Siamo talmente abituati al predominio fisico e alla possibilità della violenza dell’uomo sulla donna che ribaltare questa prospettiva può essere scioccante. In Ragazze elettriche la scrittrice e autrice di videogiochi Naomi Alderman immagina un mondo in cui le donne sviluppano la possibilità di emanare scosse elettriche, come meduse o anguille. Ed eliminano così secoli di predominio dell’uomo sulla donna.

Cosa potrebbe accadere? Margot può farlo, e anche Roxy e Allie. Il mondo è sottosopra perché delle ragazzine quindicenni hanno scoperto di avere questo straordinario potere e ne hanno fatto uso per difendersi dalle violenze.

Come la scintilla lungo la miccia di una bomba, l’elettricità si propaga di donna in donna. Tutti gli equilibri sono ribaltati. Gli Stati vanno in allerta, non si sa come irreggimentare il fenomeno, le stesse donne sono spaventate dalla propria forza.

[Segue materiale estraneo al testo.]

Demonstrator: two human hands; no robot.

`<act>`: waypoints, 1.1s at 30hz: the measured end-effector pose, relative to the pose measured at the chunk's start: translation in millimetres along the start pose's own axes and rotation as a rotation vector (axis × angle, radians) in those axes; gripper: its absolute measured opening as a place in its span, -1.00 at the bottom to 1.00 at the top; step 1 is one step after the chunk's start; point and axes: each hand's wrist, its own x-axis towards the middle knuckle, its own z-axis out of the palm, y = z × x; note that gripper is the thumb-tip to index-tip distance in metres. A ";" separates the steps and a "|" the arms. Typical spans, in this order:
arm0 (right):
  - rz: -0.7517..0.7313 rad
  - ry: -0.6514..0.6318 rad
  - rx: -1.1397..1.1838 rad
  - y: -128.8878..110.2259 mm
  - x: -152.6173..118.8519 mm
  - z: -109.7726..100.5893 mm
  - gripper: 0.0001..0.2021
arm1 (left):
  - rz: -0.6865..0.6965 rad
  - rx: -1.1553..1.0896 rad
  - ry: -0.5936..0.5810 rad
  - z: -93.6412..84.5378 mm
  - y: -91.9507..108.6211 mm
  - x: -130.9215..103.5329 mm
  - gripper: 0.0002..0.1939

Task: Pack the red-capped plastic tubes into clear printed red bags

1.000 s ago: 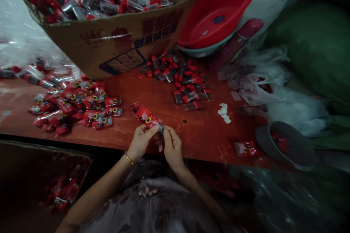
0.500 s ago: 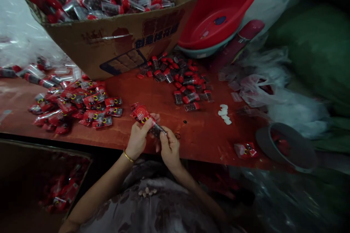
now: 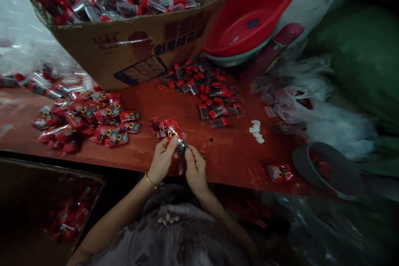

Le donne scendono in strada, dimostrano la loro forza, reclamano il ruolo che gli spetta. La politica, la Chiesa, il crimine: nessun àmbito di potere rimane indenne. Allie è fuggita dalla sua casa adottiva perché con una scossa si è liberata dagli abusi subiti e dopo aver trovato ospitalità in un convento ha creato un nuovo culto: non sulla figura del Padre onnipotente ma della grande Madre. Margot segue le sue ambizioni politiche ed è pronta a tutto pur di non fallire. Roxy, nata in una famiglia di criminali, la più forte tra le donne, vuole vendicare la morte della madre.

Gli uomini si scoprono vulnerabili. Ma c’è chi non accetta il cambiamento e cerca di passare alle maniere forti: attentati e terrorismo pur di ristabilire l’ordine patriarcale. La domanda di fondo che sottende al romanzo più che alla questione di genere guarda alla natura del potere: esso è sempre frutto della violenza? Tutto ciò che chiamiamo «società» deriva dall’esercizio della forza?

Di certo alcune scene immaginate dalla Alderman non usciranno facilmente dalla mente del lettore. È un universo cupo e quasi senza redenzione, dove l’essere infimi appartiene tanto alle donne quanto agli uomini. L’unico momento di speranza è lì dove si ritrova la propria fragilità, la propria debolezza, dunque nell’assenza di potere: solo in quelle situazioni ci può essere vera comunicazione, in quello che di solito viene chiamato «amore».

Alderman ribalta ogni immaginario di dominio maschile e sottomissione femminile. Ma Ragazze elettriche è anche una corsa all’indietro nel tempo in un climax di tensione e violenza dal respiro incalzante. La domanda è: fino a che punto si potranno spingere le donne?